I'm still on the same one after an estimated 150- 1" joints. I still use a wire brush in a drill for the inside. Only use slow speed for this one. It'll heat the fitting up.
Somebody tried that pencil trick on my job.I wasn't watching him but he said it did not work.Did he not get enough lead on it Ben?
Maybe not. You do need a good pencil line and all the line does is provide surface tension. This won't make up for excess solder.

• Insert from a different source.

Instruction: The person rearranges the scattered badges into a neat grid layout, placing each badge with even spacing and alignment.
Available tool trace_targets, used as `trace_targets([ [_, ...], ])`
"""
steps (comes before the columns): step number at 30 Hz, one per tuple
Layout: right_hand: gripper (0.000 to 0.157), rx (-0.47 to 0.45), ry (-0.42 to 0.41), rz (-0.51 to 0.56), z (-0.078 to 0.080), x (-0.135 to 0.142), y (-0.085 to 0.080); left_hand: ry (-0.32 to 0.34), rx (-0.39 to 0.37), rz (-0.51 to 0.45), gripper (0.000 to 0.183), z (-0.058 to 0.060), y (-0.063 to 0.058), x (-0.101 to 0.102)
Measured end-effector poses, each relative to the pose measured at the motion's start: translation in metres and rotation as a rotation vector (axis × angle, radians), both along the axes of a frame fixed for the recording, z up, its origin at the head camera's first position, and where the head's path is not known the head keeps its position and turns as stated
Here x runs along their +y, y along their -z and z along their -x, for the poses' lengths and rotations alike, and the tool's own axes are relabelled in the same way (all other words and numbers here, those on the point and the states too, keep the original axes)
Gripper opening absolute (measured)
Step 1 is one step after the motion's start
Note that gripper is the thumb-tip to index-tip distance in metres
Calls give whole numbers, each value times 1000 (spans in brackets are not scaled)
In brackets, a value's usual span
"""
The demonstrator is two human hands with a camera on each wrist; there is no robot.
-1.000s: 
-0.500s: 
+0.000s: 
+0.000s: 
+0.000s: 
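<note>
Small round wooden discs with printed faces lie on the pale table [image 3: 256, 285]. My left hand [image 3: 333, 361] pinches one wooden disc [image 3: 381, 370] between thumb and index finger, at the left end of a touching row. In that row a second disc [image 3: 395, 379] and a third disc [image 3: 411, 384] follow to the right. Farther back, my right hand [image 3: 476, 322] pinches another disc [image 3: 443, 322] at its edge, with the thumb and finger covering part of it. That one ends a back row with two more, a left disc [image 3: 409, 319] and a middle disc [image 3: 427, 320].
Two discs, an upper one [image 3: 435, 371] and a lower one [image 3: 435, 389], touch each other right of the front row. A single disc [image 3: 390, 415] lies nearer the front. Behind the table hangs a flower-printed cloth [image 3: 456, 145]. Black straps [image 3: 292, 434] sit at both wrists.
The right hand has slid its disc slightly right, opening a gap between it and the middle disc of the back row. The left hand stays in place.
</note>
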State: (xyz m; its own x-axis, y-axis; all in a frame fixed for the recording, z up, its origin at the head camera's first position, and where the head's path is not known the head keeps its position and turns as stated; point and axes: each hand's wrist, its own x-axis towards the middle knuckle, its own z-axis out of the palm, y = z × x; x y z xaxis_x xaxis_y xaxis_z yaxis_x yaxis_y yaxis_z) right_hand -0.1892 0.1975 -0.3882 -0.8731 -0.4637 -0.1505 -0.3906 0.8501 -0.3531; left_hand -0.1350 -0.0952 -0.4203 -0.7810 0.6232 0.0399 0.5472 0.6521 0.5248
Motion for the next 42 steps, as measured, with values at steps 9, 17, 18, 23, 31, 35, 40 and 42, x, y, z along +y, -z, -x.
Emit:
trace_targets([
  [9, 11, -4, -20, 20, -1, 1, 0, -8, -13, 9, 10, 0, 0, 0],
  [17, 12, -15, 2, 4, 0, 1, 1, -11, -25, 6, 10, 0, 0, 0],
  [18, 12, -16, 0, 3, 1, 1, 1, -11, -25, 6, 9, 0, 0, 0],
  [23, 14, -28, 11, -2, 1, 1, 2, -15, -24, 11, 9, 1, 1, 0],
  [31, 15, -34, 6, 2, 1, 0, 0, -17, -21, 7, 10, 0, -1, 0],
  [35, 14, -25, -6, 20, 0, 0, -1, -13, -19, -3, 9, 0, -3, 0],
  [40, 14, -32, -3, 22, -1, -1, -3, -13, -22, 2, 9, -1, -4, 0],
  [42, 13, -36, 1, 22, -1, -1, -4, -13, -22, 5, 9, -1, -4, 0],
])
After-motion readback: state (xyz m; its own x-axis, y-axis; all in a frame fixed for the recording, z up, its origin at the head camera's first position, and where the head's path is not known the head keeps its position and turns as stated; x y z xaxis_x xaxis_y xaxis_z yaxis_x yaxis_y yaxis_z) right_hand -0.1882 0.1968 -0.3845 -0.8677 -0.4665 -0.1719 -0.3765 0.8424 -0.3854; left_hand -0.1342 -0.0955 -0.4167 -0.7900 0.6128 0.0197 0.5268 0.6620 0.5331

So this almost sounds like the same principal of wiping the fitting of excess flux thereby contaminating the pipe so solder does not stick?On the occasion I take the extra time to prewipe I've noticed that the solder displaces the flux in the fitting out and down the pipe causing another runner unless it's wiped again.For me most of the time it's torch control to be productive getting a bunch of fittings installed.
Sounds like the pencil guy smothered the fitting in solder.I'm going to try the pencil myself now.May come in handy in a tight spot.
I'm going to introduce you to this guy at the Round-Up Ben.Don't forget to remind me when we're there.
Any more is asking for theft. The other factor with the pro-press is the cost of the tool. Then after talking it over we kinda decided that we've been repairing and soldering copper for years without too many incidents so why spend the cash. We bought another Ridgid 300 instead.
After pricing the tools at Granite, small diameter for 2200, larger for 3500..I'm putting my money on a new threader too, maybe the 700.